Farkındalık

Mükemmeli Aramak

Müklemmeli Aramak

 

Mutlu bir yaşam, sürekli olarak olumlu duyguların yaşandığı bir süreçtir.

 

Kıskançlık veya öfke, hayal kırıklığı ya da üzüntü, korku veya kaygı gibi duygular yaşayan bir kişinin gerçek anlamda mutlu olduğu söylenemez.  Aslında hiç hoşumuza gitmese de gayet normal karşılanması gereken bu duyguları yaşamayan bir tek insan grubu varsa onlar da psikopatlardır ve tabii ki bir de ölüler.

 

Zaman zaman bu duyguları hissetmek aslında iyiye yorulması gereken bir durumdur -büyük ihtimalle psikopat olmadığımızı, normal bir insan olarak yaşıyor olduğumuzu gösteren Önemli bir delildir

 

Ne tuhaftır ki bize acı veren duyguları yaşama olanağını kendimize tanımadığımız zaman aslında mutlu olma kapasitemizi de sınırlamış oluruz. Bütün duygularımız aynı kanaldan geçerek gider; bu nedenle bize acı veren duygulan engellemeye çalıştığımız zaman dolaylı olarak bize keyif veren duygulara da set çekmiş oluruz.

 

Üstelik hoşumuza gitmeyen duyguları doğal akışı içinde yaşamak yerine bastırmaya çalışıp içimize attığımızda sıkıntılarımız daha da büyür ve zamanla dayanılmaz bir hâl alır. İçimizde biriktirdiğimiz bu duygular zamanla şu veya bu nedenle açığa çıktığında hayatımız alt üst olur.

 

Acı veren duygular yaşamın kaçınılmaz bir parçasıdır, dolayısıyla bu duyguları yok saymak, insanlığımızın bir kısmını reddetmek anlamına gelir.
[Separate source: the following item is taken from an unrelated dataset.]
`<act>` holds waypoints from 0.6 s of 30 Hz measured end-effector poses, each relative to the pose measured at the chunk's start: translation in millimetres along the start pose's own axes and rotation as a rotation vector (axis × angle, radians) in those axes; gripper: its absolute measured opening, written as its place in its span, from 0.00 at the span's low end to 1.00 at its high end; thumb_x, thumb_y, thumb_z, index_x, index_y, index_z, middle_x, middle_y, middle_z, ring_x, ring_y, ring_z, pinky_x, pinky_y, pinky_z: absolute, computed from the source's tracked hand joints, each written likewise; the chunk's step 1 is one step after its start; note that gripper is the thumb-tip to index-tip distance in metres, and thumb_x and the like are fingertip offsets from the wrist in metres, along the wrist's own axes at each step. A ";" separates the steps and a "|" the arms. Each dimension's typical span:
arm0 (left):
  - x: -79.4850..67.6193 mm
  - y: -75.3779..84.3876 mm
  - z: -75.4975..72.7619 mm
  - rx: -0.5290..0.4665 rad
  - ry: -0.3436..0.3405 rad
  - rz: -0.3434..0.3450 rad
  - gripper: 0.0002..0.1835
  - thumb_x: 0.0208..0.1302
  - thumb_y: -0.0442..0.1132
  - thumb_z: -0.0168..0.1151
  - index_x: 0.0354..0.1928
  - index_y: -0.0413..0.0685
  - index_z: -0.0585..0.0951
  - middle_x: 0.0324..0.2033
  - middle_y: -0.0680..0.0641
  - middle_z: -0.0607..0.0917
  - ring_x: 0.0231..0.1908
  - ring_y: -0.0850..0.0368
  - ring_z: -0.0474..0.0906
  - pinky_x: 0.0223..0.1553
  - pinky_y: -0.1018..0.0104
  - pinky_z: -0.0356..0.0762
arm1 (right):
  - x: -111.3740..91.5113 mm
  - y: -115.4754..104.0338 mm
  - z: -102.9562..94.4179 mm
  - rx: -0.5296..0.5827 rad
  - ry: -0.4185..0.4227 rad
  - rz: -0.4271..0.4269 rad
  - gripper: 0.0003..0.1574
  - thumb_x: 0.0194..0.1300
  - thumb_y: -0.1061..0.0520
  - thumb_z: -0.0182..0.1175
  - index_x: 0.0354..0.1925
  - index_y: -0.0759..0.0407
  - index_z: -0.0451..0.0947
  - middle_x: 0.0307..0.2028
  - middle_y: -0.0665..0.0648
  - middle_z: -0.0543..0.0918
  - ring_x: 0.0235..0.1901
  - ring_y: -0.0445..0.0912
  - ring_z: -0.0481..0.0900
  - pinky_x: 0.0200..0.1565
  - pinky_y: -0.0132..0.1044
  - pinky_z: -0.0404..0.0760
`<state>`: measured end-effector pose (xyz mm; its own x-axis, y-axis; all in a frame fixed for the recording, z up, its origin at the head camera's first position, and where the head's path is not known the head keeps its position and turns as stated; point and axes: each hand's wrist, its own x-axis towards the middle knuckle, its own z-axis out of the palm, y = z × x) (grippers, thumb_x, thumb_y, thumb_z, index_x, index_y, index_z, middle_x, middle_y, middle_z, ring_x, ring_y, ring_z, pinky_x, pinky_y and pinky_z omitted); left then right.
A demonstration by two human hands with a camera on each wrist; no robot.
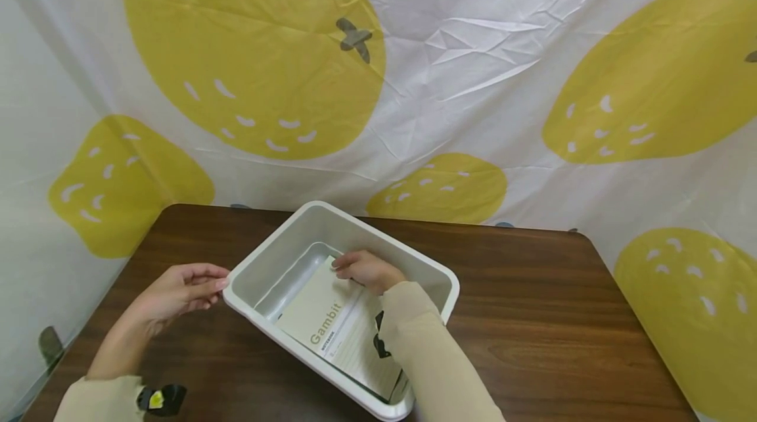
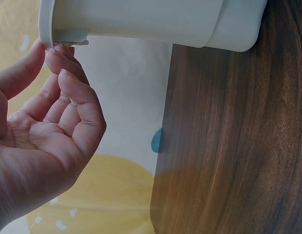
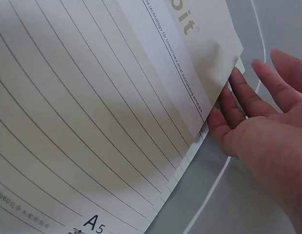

Dolu dolu yaşanacak ve bizi tatmin edecek mutlu bir yaşam sürebilmek için kendimize, insanlara özgü tüm duyguları yaşama fırsatı vermemiz, bir başka deyişle, kendimize insan olma olanağı tanımamız gerekir.

 

Emmy Ödülü

Alasdaire Clayre’nin Hayatı

Alasdaire Clayre’nin hayatı, her yönüyle mükemmel görünüyordu, Oxford Üniversitesi’nin parlak öğrencilerinden biriydi. Daha sonraki yıllarda üniversitenin en tanınmış akademisyenlerinden biri oldu.

 

Çok sayıda ödül ve burs kazandı. Kendini fildişi kuleye hapsetmek istemeyen Clayre, bir roman ve şiir kitabı yayımladı, kendi bestelerinin de yer aldığı iki albüm çıkardı. Daha sonra on iki bölümden oluşan ve Çin’i konu alan Ejderhanın Kalbi adlı televizyon dizisini yazdı, yönetti ve sundu.

 

Dizi, Emmy Ödülü’nü kazandı, ancak ödül töreninde Clayre yoktu. Kırk sekiz yaşında, diziyi tamamladıktan kısa süre sonra, hareket hâlindeki bir trenin önüne atlayarak intihar etti.

 

Emmy Ödülü’nü kazanmak üzere olduğunu bilseydi Clayre için acaba bir şey değişir miydi? Eski eşi, hakkında şöyle diyor: “Başarı simgesi olarak Emmy Ödülü herhâlde onun için büyük anlam ifade eder, ona büyük onur verirdi.”

 

Bununla birlikte şunu eklemeden edemiyor: “Clayre’in Emmy’den daha görkemli pek çok başarı sembolü vardı.” Ne yazık ki bunların hiçbiri onu yeterince tatmin etmemişti: “Elde ettiği her başarının ardından yeni bir başarı arayışı içine giriyordu!’ I

 

Ne yaparsa yapsın, Clayre hiçbir şeyin yeteri kadar tatmin edici olmadığını düşünüyordu. Pek çok alanda başarı resmen kanıtladığı hâlde kendini bir türlü tam olarak başarılı görmüyordu. Bu tutumuyla, aslında başarıyı reddeden bir yaklaşım içinde olduğunu gösteriyordu.

 

  • Birincisi, elde ettiği başarıları, ulaşılması neredeyse olanaksız gibi görünen ölçütlere göre değerlendiriyordu.
  • İkincisi, başarılması imkânsız gibi görünen bir hedefe ulaştığı anda bile, elde ettiği başarının fazla önemli olmadığı gibi bir düşünceye kapılıyor, hiç vakit kaybetmeden ulaşılması mümkün olmayan bir sonraki hedefe doğru yelken açıyordu.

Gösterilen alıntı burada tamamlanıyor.